Uma carta de 2014, escrita pelo chanceler britânico do gabinete paralelo (gabinete oficial da oposição), John McDonnel, e encaminhada à então Secretária de Estado para os Assuntos Internos, Theresa May, ressurgiu diante da polêmica. “Estou ciente da política do governo de prender e processar os cidadãos britânicos que viajam para lutar nos conflitos vigentes no Oriente Médio,” afirmou o congressista do Partido Trabalhista. “Pergunto se a senhora irá advertir todo cidadão britânico que considere recrutar-se ao FDI que, de acordo com a prática estabelecida pelo governo (por exemplo, a suspensão da cidadania britânica de, até então, quarenta titulares de passaportes do Reino Unido que estiveram envolvidos na Guerra Civil na Síria), tal engajamento pode pôr em risco sua cidadania britânica.”
McDonnel escreveu a May devido à gravidade da então ofensiva militar israelense contra os palestinos de Gaza e à aparente escalada dos ataques de Israel. “Exijo que a senhora trate de tais questões imediatamente, de modo que qualquer cidadão britânico que hoje participe ou planeje participar desses ataques esteja ciente das potenciais consequências e portanto seja dissuadido de agir desta maneira.” Também exigiu ações contra cidadãos binacionais anglo-israelenses, ao destacar a implicação de alguns deles em crimes de guerra, à luz dos bombardeios aéreos em Gaza, nos quais centenas de homens, mulheres e crianças inocentes foram assassinados.
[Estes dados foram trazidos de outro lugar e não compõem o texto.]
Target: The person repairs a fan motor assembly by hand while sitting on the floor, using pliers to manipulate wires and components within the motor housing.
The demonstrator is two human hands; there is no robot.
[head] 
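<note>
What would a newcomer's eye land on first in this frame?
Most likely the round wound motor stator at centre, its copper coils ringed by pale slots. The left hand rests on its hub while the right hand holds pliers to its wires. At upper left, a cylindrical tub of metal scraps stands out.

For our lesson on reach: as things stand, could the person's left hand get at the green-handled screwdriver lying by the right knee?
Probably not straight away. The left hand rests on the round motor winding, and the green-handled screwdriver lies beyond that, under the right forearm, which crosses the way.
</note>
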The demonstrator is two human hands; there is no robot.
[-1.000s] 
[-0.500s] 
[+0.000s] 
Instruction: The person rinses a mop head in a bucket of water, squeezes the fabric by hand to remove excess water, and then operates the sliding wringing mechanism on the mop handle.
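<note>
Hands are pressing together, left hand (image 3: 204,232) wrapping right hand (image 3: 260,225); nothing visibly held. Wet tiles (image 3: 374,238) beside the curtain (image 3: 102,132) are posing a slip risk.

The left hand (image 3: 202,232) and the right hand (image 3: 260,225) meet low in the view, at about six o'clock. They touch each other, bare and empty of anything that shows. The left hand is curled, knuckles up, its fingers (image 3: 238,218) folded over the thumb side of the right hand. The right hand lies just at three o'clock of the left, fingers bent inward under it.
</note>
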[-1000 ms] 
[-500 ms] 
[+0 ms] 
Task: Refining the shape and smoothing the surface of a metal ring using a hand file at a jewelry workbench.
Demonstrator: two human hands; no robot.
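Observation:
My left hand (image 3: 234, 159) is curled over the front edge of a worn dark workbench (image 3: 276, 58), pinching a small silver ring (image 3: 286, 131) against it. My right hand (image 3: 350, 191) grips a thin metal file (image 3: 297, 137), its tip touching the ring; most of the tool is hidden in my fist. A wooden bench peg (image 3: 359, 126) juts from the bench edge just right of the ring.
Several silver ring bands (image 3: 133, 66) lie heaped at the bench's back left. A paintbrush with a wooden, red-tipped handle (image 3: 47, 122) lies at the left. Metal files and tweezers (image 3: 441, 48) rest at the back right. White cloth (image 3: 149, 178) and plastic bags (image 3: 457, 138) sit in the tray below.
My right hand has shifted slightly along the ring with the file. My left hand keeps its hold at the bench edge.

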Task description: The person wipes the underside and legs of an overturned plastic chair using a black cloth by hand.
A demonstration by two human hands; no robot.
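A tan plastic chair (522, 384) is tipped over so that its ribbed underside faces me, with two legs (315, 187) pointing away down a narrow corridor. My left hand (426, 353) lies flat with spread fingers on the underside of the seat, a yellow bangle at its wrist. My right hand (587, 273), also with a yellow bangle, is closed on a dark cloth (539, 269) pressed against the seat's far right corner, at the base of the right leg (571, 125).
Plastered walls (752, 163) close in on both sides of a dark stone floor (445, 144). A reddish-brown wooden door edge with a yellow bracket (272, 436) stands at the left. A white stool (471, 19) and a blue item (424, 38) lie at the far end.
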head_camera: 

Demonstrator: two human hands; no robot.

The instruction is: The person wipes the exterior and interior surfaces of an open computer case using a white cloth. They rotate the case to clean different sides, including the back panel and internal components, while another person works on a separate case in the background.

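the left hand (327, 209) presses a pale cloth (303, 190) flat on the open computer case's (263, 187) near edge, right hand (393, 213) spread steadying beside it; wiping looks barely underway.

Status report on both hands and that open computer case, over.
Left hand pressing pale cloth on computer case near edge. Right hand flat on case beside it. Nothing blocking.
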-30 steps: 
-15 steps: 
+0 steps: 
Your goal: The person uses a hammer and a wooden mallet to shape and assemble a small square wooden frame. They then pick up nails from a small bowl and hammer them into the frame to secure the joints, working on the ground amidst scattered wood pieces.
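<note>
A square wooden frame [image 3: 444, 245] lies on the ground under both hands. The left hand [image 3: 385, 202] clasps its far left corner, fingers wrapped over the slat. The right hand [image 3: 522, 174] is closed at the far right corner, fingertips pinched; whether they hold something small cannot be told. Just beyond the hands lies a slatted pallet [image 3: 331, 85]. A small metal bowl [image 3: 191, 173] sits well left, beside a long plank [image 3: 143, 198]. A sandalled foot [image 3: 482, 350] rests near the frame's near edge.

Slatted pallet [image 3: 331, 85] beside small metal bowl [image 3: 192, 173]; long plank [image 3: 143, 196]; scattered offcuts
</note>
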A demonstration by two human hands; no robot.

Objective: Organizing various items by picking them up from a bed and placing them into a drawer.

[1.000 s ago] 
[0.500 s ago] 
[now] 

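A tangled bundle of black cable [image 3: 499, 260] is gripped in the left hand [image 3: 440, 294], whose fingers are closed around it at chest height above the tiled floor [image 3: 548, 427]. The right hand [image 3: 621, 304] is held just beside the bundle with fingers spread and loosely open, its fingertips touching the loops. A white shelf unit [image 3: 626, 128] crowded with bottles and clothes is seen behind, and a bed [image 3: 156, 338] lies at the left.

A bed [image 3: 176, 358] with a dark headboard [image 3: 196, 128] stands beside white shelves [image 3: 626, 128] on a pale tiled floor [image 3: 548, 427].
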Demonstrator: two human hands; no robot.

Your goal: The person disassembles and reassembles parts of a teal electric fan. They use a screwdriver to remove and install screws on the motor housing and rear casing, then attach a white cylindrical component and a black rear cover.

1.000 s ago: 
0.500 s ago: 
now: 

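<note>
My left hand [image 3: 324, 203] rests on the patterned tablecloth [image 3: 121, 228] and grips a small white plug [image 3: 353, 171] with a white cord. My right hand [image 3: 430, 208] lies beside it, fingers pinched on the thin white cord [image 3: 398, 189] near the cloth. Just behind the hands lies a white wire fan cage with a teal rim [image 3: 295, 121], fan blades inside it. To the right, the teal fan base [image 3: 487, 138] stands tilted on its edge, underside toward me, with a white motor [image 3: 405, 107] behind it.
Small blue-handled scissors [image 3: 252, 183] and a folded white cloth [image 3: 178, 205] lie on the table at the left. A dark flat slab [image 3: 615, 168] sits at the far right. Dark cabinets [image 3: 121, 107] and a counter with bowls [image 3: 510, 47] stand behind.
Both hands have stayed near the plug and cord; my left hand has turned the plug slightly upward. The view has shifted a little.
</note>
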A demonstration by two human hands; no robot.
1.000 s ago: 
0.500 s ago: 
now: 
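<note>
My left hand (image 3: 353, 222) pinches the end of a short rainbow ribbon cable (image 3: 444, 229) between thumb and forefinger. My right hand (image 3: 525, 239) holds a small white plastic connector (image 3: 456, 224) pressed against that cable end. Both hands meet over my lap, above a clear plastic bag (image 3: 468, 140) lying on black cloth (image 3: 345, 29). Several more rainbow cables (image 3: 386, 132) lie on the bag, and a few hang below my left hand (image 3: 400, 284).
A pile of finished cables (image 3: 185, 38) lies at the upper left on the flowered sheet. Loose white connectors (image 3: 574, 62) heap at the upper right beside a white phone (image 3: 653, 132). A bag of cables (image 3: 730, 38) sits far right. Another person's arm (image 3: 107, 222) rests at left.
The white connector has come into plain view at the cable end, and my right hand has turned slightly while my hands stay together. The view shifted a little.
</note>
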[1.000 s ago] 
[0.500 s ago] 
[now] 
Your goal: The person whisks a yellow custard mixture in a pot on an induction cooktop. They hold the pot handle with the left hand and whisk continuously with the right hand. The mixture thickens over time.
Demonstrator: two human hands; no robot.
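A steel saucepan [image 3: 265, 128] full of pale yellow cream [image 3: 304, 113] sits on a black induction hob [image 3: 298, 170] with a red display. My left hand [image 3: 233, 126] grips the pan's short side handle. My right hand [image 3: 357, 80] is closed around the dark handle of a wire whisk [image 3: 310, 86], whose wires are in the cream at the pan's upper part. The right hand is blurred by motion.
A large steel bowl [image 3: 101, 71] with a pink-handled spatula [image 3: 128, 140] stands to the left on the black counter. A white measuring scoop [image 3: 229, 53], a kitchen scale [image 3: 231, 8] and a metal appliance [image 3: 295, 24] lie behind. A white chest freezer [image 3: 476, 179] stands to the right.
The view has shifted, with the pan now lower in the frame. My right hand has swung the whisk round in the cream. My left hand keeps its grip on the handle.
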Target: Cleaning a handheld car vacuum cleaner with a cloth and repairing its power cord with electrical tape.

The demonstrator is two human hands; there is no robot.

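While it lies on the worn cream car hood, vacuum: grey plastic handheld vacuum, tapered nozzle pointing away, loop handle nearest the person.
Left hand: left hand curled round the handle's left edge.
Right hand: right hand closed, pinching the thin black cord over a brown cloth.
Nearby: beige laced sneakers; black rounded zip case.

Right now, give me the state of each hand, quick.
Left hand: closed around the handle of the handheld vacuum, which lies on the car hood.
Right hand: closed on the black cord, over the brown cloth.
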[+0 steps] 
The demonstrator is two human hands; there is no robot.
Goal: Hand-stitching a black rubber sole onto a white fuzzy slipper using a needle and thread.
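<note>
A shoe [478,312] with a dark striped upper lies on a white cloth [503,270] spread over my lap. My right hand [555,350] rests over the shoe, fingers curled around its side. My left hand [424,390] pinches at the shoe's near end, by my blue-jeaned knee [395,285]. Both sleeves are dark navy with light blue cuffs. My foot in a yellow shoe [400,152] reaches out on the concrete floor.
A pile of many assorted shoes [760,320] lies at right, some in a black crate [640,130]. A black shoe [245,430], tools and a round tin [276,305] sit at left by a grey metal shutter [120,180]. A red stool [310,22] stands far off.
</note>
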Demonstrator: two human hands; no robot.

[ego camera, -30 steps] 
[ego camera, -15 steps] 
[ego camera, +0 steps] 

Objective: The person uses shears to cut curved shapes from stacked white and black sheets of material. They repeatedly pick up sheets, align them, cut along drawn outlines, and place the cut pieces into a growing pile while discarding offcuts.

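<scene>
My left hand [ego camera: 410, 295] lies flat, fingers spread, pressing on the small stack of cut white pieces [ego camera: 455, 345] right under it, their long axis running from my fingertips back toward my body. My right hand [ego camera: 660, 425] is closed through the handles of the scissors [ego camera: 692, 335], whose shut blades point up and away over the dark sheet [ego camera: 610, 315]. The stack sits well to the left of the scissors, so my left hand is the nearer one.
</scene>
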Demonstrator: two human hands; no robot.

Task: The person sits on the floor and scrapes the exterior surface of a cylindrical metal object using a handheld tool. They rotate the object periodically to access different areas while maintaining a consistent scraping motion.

A Baronesa Sayeeda Warsi, que já foi a mulher muçulmana mais poderosa no governo britânico, defende a ideia de processar os cidadãos britânicos voluntários no Exército israelense como qualquer outro indivíduo que lute por forças estrangeiras. A ex-Ministra de Estado para Assuntos Estrangeiros e da Comunidade argumentou que ao cidadão cabe permissão legal para lutar somente pelo país no qual está registrada sua cidadania. Warsi renunciou de sua cadeira no Ministério de Relações Internacionais em 2014, após repudiar a guerra em Gaza como “moralmente indefensável”. Desde então, parece ser ignorada nas decisões políticas do Partido Conservador.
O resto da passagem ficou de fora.